Of the entries below, return only those lines from the line with "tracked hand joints" to the line with "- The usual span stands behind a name", exactly, both included.

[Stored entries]
━━━

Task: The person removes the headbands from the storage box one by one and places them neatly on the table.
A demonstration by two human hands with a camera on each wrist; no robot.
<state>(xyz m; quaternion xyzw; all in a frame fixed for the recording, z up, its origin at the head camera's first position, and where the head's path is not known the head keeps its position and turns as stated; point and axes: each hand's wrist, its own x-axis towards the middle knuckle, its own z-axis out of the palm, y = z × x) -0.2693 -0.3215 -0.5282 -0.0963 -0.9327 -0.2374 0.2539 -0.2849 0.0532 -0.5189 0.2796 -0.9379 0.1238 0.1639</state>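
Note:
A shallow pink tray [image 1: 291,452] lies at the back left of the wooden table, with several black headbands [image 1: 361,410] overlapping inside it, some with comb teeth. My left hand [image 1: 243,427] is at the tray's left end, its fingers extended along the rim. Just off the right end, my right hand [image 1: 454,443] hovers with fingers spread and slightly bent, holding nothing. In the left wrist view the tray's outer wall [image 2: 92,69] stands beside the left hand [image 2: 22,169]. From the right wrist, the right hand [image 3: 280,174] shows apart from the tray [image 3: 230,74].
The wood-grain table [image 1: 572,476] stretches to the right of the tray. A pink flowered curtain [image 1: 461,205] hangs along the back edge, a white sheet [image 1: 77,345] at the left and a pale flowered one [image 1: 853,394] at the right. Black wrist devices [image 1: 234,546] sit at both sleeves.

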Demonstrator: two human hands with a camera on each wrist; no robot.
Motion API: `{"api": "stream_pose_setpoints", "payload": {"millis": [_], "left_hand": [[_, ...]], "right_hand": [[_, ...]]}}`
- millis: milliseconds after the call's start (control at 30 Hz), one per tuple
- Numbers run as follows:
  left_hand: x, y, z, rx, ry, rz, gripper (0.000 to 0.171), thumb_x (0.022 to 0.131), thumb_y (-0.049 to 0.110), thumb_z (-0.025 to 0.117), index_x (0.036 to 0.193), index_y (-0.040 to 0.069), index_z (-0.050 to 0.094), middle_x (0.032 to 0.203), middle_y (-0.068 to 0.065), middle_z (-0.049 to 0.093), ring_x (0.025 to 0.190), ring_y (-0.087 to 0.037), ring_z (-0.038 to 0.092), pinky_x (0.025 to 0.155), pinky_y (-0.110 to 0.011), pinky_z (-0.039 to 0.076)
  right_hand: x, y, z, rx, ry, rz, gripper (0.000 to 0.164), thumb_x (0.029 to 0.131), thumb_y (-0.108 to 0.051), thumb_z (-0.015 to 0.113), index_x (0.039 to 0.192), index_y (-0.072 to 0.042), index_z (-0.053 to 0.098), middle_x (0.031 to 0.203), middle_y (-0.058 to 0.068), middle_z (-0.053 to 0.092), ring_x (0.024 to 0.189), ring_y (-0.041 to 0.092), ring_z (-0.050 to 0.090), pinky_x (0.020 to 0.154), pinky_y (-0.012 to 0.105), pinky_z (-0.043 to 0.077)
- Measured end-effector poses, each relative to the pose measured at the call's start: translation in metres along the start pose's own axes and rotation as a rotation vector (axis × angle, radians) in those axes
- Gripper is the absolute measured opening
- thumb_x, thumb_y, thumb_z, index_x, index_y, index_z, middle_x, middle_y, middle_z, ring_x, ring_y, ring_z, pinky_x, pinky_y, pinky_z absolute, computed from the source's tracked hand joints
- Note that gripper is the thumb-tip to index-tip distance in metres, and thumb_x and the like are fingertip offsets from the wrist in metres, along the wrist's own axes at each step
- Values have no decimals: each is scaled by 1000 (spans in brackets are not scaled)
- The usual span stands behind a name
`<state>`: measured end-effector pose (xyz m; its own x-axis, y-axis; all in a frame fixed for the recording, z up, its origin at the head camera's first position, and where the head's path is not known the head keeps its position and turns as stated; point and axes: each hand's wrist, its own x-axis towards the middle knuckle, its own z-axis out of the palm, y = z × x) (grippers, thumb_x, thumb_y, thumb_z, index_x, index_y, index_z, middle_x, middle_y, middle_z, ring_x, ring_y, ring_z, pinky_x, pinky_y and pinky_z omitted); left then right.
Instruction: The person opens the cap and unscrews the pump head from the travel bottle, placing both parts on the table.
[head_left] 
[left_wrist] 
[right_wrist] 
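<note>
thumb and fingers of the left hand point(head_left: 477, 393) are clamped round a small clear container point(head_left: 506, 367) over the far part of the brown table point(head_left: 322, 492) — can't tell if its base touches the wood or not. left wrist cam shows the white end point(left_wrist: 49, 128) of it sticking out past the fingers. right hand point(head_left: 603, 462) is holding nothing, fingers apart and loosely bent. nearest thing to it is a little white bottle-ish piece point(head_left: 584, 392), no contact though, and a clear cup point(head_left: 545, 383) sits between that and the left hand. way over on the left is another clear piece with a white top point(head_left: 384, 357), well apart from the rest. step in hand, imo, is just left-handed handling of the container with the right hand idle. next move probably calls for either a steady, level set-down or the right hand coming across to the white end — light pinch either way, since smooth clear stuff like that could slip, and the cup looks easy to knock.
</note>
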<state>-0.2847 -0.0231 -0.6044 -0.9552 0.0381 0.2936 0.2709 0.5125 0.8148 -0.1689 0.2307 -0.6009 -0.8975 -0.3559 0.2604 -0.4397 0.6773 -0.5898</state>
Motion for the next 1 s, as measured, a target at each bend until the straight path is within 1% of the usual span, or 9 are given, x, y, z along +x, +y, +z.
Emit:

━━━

§ **Response area**
- thumb_x, thumb_y, thumb_z, index_x, index_y, index_z, middle_x, middle_y, middle_z, ring_x, ring_y, ring_z, pinky_x, pinky_y, pinky_z absolute, computed from the source's tracked hand joints
- Note that gripper is the thumb-tip to index-tip distance in metres, and thumb_x and the like are fingertip offsets from the wrist in metres, along the wrist's own axes at each step
- Values have no decimals: each is scaled by 1000 (spans in brackets are not scaled)
- The usual span stands behind a name

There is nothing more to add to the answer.